**Record excerpts**
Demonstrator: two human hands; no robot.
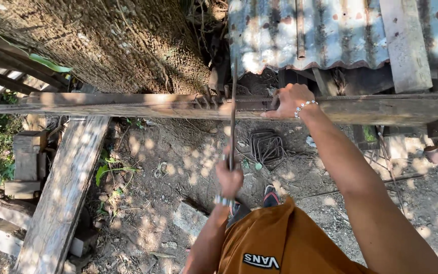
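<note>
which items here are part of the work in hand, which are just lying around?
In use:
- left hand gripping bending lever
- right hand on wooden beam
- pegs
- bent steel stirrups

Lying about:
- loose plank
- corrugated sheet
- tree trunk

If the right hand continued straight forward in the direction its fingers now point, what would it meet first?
The right hand already rests on the wooden beam. Beyond it, probably the corrugated metal sheet, though depth is unclear.

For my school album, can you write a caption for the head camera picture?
Left hand grips a metal bending lever while the right hand steadies a steel rod on a wooden beam.
</note>
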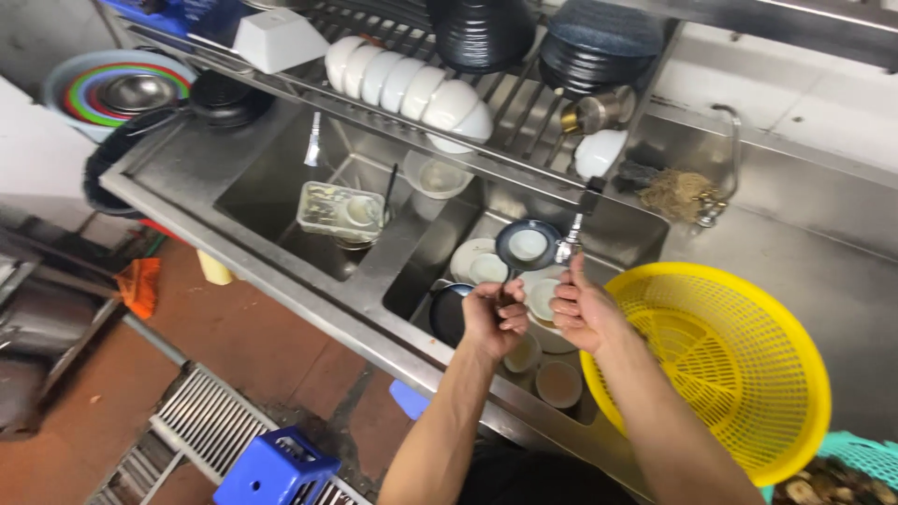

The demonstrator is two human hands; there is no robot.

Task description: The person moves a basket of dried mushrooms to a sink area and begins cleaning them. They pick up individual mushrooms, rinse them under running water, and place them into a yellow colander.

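Both bare arms reach forward, hands close together.
The left hand (496, 318) is curled into a closed grip; the right hand (582, 313) is loosely fisted, thumb pointing up.

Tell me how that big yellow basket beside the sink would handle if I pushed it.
The yellow basket looks like perforated plastic, so probably light and somewhat flexible. It sits tilted on the steel counter, overhanging the sink edge, so a push may well slide or tip it. The right hand is close beside it.
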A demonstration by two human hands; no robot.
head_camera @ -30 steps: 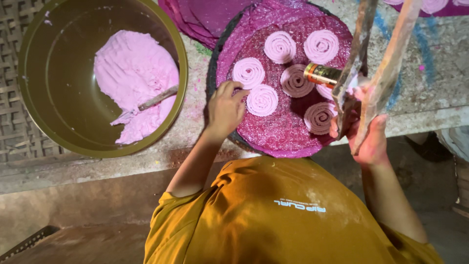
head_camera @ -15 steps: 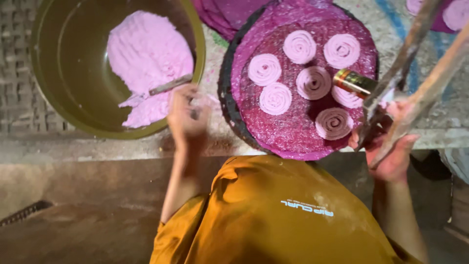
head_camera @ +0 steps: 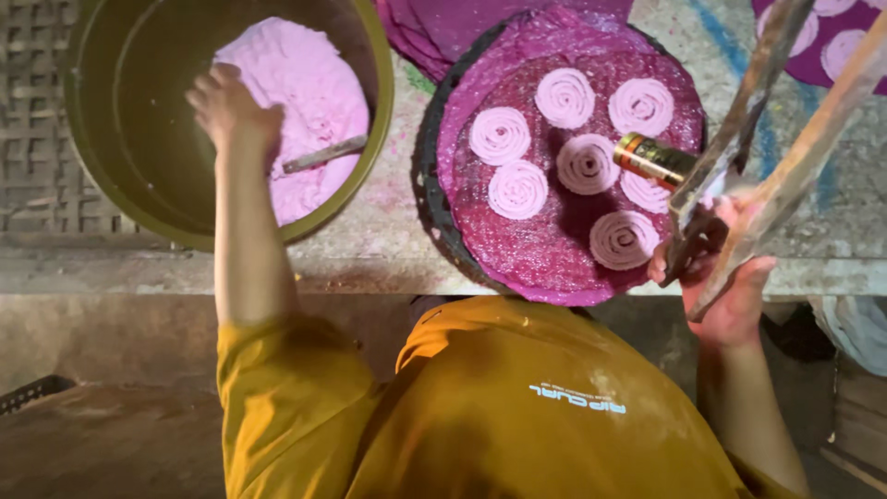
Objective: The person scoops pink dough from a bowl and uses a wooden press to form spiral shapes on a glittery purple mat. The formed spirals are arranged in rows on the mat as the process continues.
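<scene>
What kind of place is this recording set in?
Probably a small, informal food-making workspace. A large olive basin holds pink dough that the left hand reaches into, a round mat-covered tray carries pink dough spirals, and the right hand grips a wooden-handled press.

Your inventory: olive bowl (head_camera: 111, 176), smooth, glossy plastic by its look; pink dough (head_camera: 300, 102), soft, matt; round mat (head_camera: 554, 249), purple, rough, grainy; press handles (head_camera: 785, 129), worn wood; its barrel (head_camera: 654, 159), shiny brass-coloured metal; ledge (head_camera: 370, 249), rough stone.
</scene>
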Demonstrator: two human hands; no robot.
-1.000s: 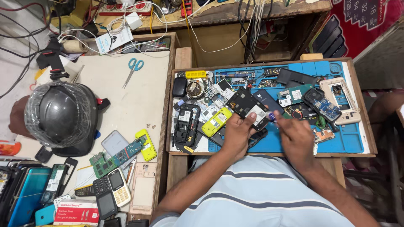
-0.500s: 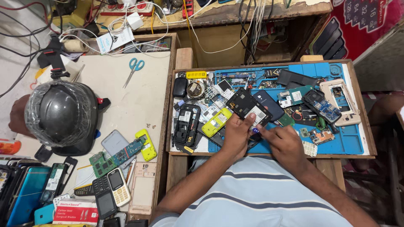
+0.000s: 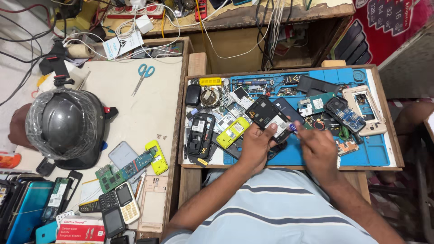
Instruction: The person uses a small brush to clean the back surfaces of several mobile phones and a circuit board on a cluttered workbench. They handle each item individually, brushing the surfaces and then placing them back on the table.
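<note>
While left hand (image 3: 255,147) grips opened black phone (image 3: 267,115), right hand (image 3: 316,147) pinches small blue-tipped tool (image 3: 292,128).

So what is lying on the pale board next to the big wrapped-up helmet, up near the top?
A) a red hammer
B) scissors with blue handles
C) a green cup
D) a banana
B: a pair of metal scissors with blue handles lies on the pale board, up and to the right of the dark helmet wrapped in clear plastic.
</note>
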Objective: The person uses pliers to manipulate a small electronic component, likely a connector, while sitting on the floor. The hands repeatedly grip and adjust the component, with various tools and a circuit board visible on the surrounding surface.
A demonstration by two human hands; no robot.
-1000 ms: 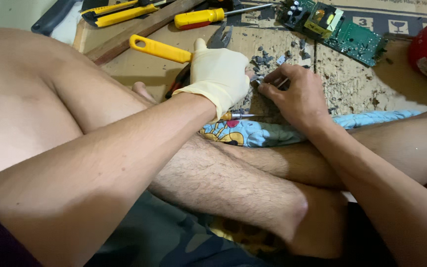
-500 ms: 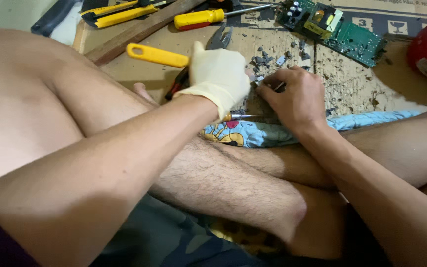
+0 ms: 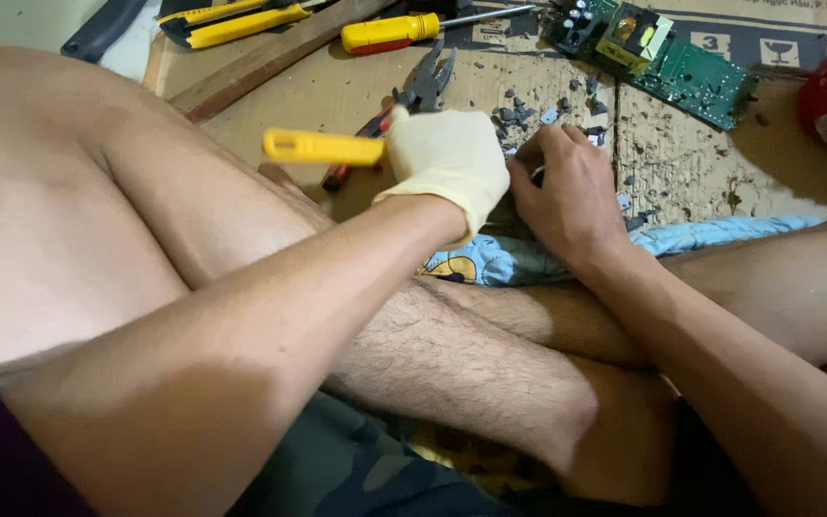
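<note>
Left hand (image 3: 447, 158), in a cream rubber glove, grips pliers (image 3: 375, 134): smooth yellow handle runs leftward from the fist, dark metal tips point up and away. Bare right hand (image 3: 567, 187), fingers curled, pinches something hidden; grey crumbled fragments (image 3: 547, 110) lie just beyond.
</note>
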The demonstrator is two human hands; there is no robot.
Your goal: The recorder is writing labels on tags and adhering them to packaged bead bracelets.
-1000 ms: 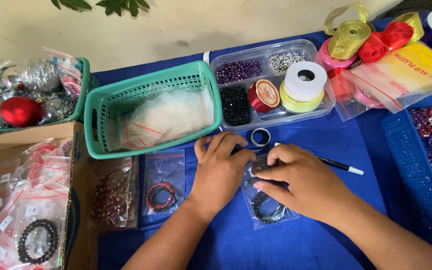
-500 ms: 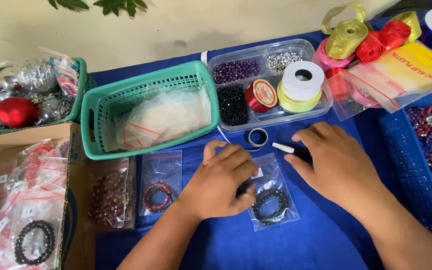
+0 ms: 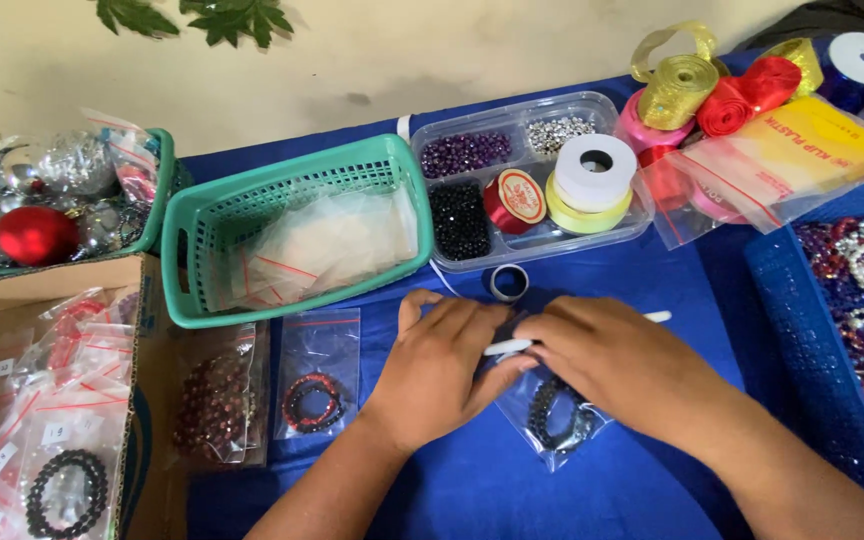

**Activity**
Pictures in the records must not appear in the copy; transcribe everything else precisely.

**Written reply**
Demonstrator: two human hands; no robot.
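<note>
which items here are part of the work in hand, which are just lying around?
In use:
- left hand gripping bending lever
- right hand on wooden beam
- pegs
- bent steel stirrups

Lying about:
- loose plank
- corrugated sheet
- tree trunk

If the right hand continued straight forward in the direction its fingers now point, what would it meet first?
The right hand already rests on the wooden beam. Beyond it, probably the corrugated metal sheet, though depth is unclear.

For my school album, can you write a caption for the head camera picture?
Left hand grips a metal bending lever while the right hand steadies a steel rod on a wooden beam.
</note>
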
The demonstrator is two human hands; there is no robot.

Task description: The person moves a basket of dried mushrooms to a sink area and begins cleaning them. They pick up individual mushrooms, rinse them under running water, and place them into a yellow colander.

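Both bare arms reach forward, hands close together.
The left hand (496, 318) is curled into a closed grip; the right hand (582, 313) is loosely fisted, thumb pointing up.

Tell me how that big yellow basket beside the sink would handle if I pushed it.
The yellow basket looks like perforated plastic, so probably light and somewhat flexible. It sits tilted on the steel counter, overhanging the sink edge, so a push may well slide or tip it. The right hand is close beside it.
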A demonstration by two human hands; no robot.
head_camera @ -30 steps: 
head_camera @ -15 steps: 
head_camera @ +0 steps: 
Objective: The person scoops pink dough from a bowl and uses a wooden press to form spiral shapes on a glittery purple mat. The formed spirals are arranged in rows on the mat as the process continues.
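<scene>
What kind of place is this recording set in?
Probably a small, informal food-making workspace. A large olive basin holds pink dough that the left hand reaches into, a round mat-covered tray carries pink dough spirals, and the right hand grips a wooden-handled press.

Your inventory: olive bowl (head_camera: 111, 176), smooth, glossy plastic by its look; pink dough (head_camera: 300, 102), soft, matt; round mat (head_camera: 554, 249), purple, rough, grainy; press handles (head_camera: 785, 129), worn wood; its barrel (head_camera: 654, 159), shiny brass-coloured metal; ledge (head_camera: 370, 249), rough stone.
</scene>
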Demonstrator: two human hands; no robot.
-1.000s: 
-0.500s: 
+0.000s: 
Instruction: The person uses a small brush to clean the back surfaces of several mobile phones and a circuit board on a cluttered workbench. They handle each item individually, brushing the surfaces and then placing them back on the table.
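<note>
While left hand (image 3: 255,147) grips opened black phone (image 3: 267,115), right hand (image 3: 316,147) pinches small blue-tipped tool (image 3: 292,128).

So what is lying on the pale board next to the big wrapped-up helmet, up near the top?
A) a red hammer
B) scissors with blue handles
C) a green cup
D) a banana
B: a pair of metal scissors with blue handles lies on the pale board, up and to the right of the dark helmet wrapped in clear plastic.
</note>
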Objective: The person uses pliers to manipulate a small electronic component, likely a connector, while sitting on the floor. The hands repeatedly grip and adjust the component, with various tools and a circuit board visible on the surrounding surface.
A demonstration by two human hands; no robot.
-1000 ms: 
-500 ms: 
+0 ms: 
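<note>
Left hand (image 3: 447, 158), in a cream rubber glove, grips pliers (image 3: 375, 134): smooth yellow handle runs leftward from the fist, dark metal tips point up and away. Bare right hand (image 3: 567, 187), fingers curled, pinches something hidden; grey crumbled fragments (image 3: 547, 110) lie just beyond.
</note>
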The demonstrator is two human hands; there is no robot.
Your goal: The recorder is writing labels on tags and adhering them to packaged bead bracelets.
-1000 ms: 
-500 ms: 
+0 ms: 

This exercise has now been completed.